11 Replies Latest reply on Jan 26, 2018 8:53 AM by Jim Steinmeyer

    Brazing Symbols

    Joe Tonkin

      Hi All,

       

      I am creating drawings for an assembly where all the parts are brazed together. How does one show a brazed joint in Solidworks? I've worked with the symbols for typical welds. But I've found some slightly different symbols for brazing on the internet. Does solidworks have anything? If not, how do you call out a brazed joint?

       

      Thanks much,

      Joe Tonkin

        • Re: Brazing Symbols
          Josef Kasik

          I think that you should use a menu Insert > Annotations > Caterpillar or End treatment

          • Re: Brazing Symbols
            David Nelson

            Think if I had to call it out I would use the normal weld figure call out the bead type fillet or Butt.  Then in the tail I would say "Braze".

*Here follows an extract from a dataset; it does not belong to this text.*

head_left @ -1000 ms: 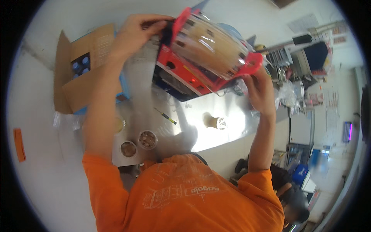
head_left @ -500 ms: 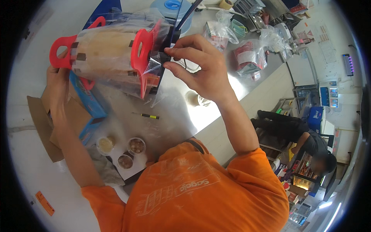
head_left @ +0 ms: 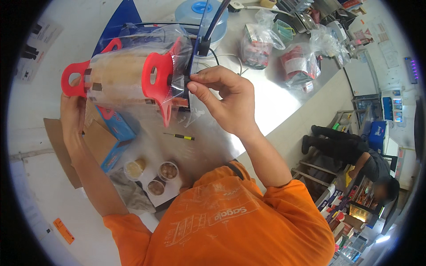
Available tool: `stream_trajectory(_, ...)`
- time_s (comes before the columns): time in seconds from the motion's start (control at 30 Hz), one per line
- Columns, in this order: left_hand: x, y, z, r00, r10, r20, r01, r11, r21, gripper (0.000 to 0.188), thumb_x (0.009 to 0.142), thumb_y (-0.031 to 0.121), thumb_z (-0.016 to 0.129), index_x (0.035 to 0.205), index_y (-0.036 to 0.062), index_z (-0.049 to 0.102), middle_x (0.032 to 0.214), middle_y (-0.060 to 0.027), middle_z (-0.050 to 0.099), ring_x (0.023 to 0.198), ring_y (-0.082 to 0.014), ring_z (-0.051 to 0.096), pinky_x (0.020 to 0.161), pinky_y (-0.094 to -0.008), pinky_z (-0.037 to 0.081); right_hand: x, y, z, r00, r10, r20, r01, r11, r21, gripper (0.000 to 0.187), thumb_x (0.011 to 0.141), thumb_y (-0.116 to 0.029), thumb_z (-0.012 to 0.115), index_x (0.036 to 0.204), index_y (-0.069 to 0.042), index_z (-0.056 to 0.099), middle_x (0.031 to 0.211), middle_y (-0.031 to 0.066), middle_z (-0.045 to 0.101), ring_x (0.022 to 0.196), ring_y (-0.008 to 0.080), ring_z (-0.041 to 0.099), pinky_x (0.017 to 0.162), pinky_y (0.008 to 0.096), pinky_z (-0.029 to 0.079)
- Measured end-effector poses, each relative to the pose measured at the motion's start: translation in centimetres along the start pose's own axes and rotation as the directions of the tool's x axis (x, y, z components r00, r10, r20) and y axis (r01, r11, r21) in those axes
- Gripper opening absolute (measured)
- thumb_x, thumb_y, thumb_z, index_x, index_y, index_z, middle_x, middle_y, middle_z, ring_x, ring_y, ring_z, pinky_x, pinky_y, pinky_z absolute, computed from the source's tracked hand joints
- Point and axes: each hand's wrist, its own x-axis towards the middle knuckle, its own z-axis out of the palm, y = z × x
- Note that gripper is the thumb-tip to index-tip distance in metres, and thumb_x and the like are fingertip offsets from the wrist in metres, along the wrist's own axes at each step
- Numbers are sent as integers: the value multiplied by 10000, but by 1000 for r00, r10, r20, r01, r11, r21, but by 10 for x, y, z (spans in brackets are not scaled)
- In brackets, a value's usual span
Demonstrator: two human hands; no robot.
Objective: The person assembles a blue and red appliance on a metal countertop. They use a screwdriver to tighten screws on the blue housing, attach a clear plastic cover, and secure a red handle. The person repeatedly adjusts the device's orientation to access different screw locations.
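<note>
A wide film roll (head_left: 117, 73), tan-looking under clear plastic, lies sideways at the upper left. At its left end is a red looped end piece (head_left: 74, 80), and a second red end piece (head_left: 156, 77) is at its right. My left hand (head_left: 73, 108) is closed on the left red piece from below, its fingertips partly hidden behind it. My right hand (head_left: 228, 97) pinches thumb and forefinger together at a small black part (head_left: 187, 82) beside an upright clear panel (head_left: 200, 42). The exact thing between those fingertips is hard to make out.
An open cardboard box (head_left: 95, 137) stands below the roll. A black-and-yellow screwdriver (head_left: 182, 136) lies on the metal table. Several lidded cups (head_left: 168, 170) sit near me. Bagged goods (head_left: 257, 46) and a blue water jug (head_left: 188, 13) stand farther back. Another person (head_left: 375, 164) is at the right.
The view has shifted slightly. The roll has turned a little, its right red piece tilting differently. My right finger and thumb have come together at the black part; they were apart before.
</note>
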Motion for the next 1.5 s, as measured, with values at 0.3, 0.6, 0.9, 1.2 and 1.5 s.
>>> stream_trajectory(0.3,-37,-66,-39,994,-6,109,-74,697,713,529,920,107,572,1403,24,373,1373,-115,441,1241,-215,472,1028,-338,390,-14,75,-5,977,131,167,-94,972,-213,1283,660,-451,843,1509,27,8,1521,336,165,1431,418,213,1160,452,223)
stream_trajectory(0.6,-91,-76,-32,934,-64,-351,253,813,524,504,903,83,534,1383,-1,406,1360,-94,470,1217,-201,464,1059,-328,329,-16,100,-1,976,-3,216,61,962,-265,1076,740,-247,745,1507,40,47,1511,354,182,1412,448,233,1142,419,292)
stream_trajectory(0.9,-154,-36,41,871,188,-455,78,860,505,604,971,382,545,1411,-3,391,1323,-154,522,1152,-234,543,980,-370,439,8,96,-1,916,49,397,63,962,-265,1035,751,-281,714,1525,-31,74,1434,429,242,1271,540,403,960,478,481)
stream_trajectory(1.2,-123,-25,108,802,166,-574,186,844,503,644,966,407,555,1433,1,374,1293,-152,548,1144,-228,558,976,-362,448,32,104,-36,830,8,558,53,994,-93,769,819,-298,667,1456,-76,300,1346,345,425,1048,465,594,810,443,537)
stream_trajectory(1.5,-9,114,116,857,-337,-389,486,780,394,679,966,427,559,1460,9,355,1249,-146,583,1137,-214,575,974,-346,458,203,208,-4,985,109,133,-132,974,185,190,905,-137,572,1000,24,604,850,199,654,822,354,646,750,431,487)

            • Re: Brazing Symbols
              Francisco Martínez

              Are you working to a certian standard? ISO or AWS?

               

              I have seen 2 methods of calling out braze weld symbols, one uses standard weld flags and callouts for the type of weld process

              welding-processes-by-letters-tab3-1-1.gif

               

              the other method is to show the braze joint and specify where the braze filler should be

              brazing-symbols_lg-1.jpg

              • Re: Brazing Symbols
                Jim Sculley

                AWS A2.4 defines the standard symbols for brazed joints.  They can all be represented using normal SW weld symbols.

                  • Re: Brazing Symbols
                    Jim Steinmeyer

                    Jim,

                    That is what I was looking for before replying and all I found was a synopsis telling me that I could purchase the booklet. Short of having the standard to make sure the symbol was right I would just put a note in the tail as David mentioned. Furthermore, if we don't know what a symbol means, how many of the guys on the floor will?

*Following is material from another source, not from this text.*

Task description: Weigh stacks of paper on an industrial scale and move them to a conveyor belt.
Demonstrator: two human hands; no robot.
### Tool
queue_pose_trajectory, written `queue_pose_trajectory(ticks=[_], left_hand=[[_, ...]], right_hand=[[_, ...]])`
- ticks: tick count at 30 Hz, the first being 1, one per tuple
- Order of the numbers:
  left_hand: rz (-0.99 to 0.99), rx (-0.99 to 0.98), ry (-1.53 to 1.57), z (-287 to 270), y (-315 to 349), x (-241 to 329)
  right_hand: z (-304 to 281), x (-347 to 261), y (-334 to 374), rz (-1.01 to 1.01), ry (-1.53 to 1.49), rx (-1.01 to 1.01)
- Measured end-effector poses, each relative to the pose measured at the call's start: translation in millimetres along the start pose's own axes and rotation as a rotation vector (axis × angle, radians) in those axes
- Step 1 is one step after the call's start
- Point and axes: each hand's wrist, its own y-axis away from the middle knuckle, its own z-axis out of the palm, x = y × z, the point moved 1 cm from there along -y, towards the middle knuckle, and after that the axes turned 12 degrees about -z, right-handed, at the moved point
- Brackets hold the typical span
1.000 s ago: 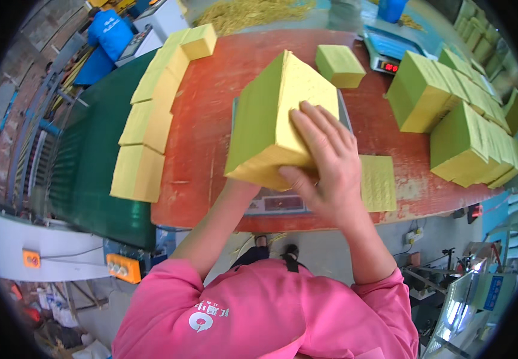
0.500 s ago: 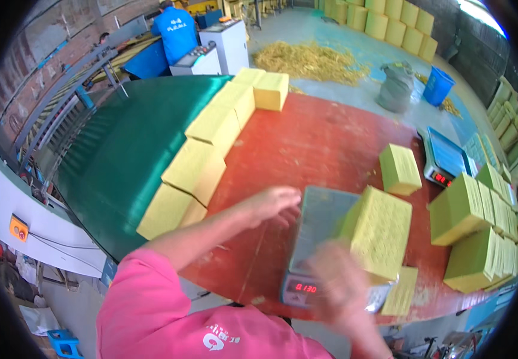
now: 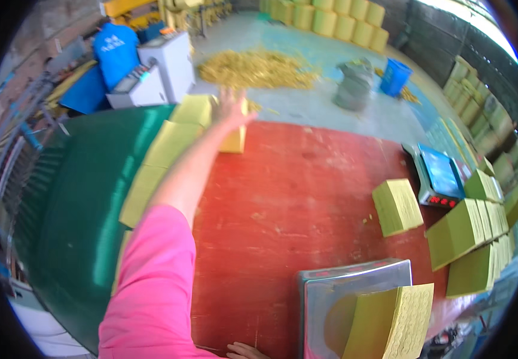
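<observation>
My left hand (image 3: 232,111) reaches over the far yellow paper stack (image 3: 233,142) at the end of a row, its fingers spread and pointing away from me. Whether its palm presses on the paper is hard to see. Just inside the lower edge, the fingers of my right hand (image 3: 247,351) lie stretched out at the table's near side, holding nothing visible; the rest of that hand is cut off. To its right, an embossed yellow paper stack (image 3: 411,320) rests on the steel pan of a scale (image 3: 354,276). The row of yellow stacks (image 3: 172,143) runs along the table's left side, partly behind my arm.
A green surface (image 3: 85,197) adjoins the red table (image 3: 271,239). On the right are a lone stack (image 3: 397,207), a second scale (image 3: 441,173) and several piled stacks (image 3: 462,233). Beyond stand a sack (image 3: 355,84), a blue bin (image 3: 396,78) and a person in blue (image 3: 116,54).
My left hand has moved from beside the near scale to the far stack. My right hand has left the scale's front for the lower edge. The whole view has shifted.
</observation>
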Motion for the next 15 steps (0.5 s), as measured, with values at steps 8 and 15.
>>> queue_pose_trajectory(ticks=[8,15], left_hand=[[0.006,-0.163,-0.136,30,-44,-7],[0.3,-0.189,-0.063,6,126,26]], right_hand=[[-10,26,27,0.328,-0.215,0.106],[0,-34,-11,-0.055,0.098,0.121]])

                      • Re: Brazing Symbols
                        Jim Sculley

                        Jim Steinmeyer wrote:

                         

                        Jim,

                        That is what I was looking for before replying and all I found was a synopsis telling me that I could purchase the booklet.

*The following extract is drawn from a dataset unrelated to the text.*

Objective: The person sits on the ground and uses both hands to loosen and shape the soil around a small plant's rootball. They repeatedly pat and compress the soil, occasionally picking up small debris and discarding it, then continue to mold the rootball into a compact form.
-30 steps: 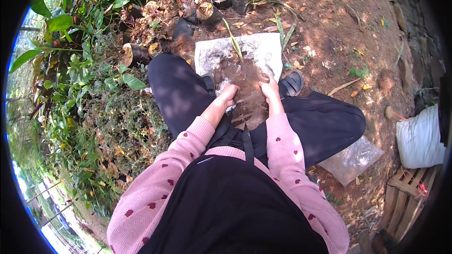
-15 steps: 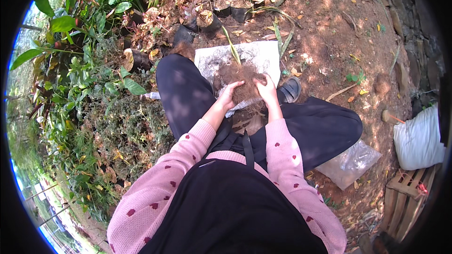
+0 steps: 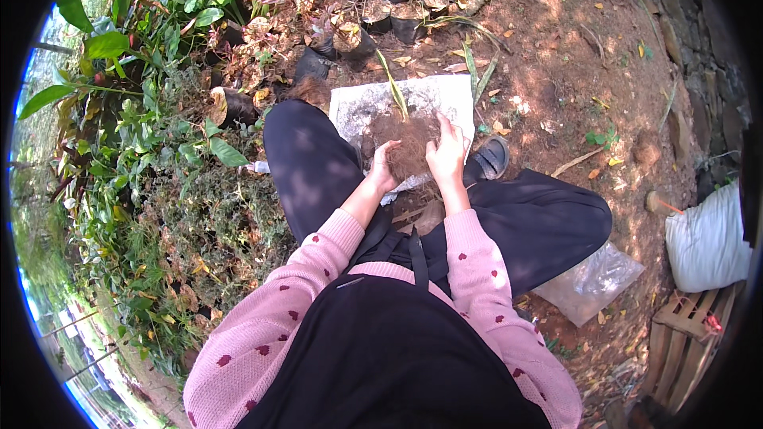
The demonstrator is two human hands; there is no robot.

                        I have on occasion lucked out and found PDF links in Google searches pointing to full documents.  Often they are not the latest version, but information such as symbols doesn't change much.  The very first result when I searched for 'brazing weld symbols' was such a link.

                         

                        Of course, if you are going to be doing work on a regular basis that requires meeting AWS or some other criteria (ASME, SAE, etc), you really should purchase the latest documents.  It stinks, but such is life under standards organizations.

                         

                        Short of having the standard to make sure the symbol was right I would just put a note in the tail as David mentioned.

                        I work for a company whose primary business is welding.  I have on many occasions put the following note on a drawing:

                         

                        WELD SIZE AND TYPE LEFT TO THE DISCRETION OF THE WELDER

                         

                        Not on safety related equipment such as ladders or platforms, but simple welded frames or brackets.

                         

                        Furthermore, if we don't know what a symbol means, how many of the guys on the floor will?

                        Well, that's true of *every* symbol on a drawing though isn't it?  The brazing section of the 140 page AWS 2.4 spec is only 4 pages.  It includes the following:

                        ===========================================

                        15.3 Special Preparation Not Specified. All symbols

                        used for welding may also be used for brazing, where

                        suitable. If no other special preparation other than cleaning

                        is required, only the arrow and the reference line

                        need be used, with the process indicated in the tail [see

                        Figure 49(A), (B) and (C)].

                         

                        15.4 Application of Symbols. The application of conventional

                        weld symbols (as shown in Figure 1) to brazed

                        joints is illustrated in Figure 49(D), (E), (G), (H), (I),

                        and (J), which also depicts how joint clearance can be

                        indicated.

                        ============================================

                         

                        So, something like this is perfectly acceptable:

                        where TB is 'torch braze' as listed in the post by Francisco Martinez above.  Or you can get all crazy with something like this:

                         

                         

                        which means you want this:

                         

                          • Re: Brazing Symbols
                            Francisco Martínez

                             

                             

                             

                            which means you want this:

                             

                            That is a very good example Jim, Im having flashbacks from my welding days

                            • Re: Brazing Symbols
                              Jim Steinmeyer

                              Jim Sculley wrote:

                               

                              Furthermore, if we don't know what a symbol means, how many of the guys on the floor will?

                              Well, that's true of *every* symbol on a drawing though isn't it? The brazing section of the 140 page AWS 2.4 spec is only 4 pages. It includes the following:

                              Great information Jim, Just last year i was reamed by the owner because I created a drawing using the standard 3 views and didn't specify where the views came from because "those guys on the floor don't know how to read those fancy prints"!

                               

                                   Time for training?

                                • Re: Brazing Symbols
                                  Jim Sculley

                                  A couple of years back, we had several parts come out of the machine shop with errors.  These were simple parts made on a manual Bridgeport mill.  Several people above my pay grade looked into it and called a meeting in which my entire Engineering group was told that we had to draw all of our parts with the ordinate dimension origin at the top left corner of the part view because one particular machinist (who made all the bad parts) couldn't read when the dimensions were upside-down.

                                  Image result for true story

                                  • Re: Brazing Symbols
                                    Dan Pihlaja

                                    Agreed.  We are NOT to dumb down our drawings for people who are either not properly trained or simply cannot figure things out.

                                      • Re: Brazing Symbols
                                        Jim Steinmeyer

                                        Dan Pihlaja wrote:

                                         

                                        Agreed. We are NOT to dumb down our drawings for people who are either not properly trained or simply cannot figure things out.

                                        OH, I've been doing that for years. Someday I'll work at a job where they actually pay the shop people enough to hire knowledgeable ones.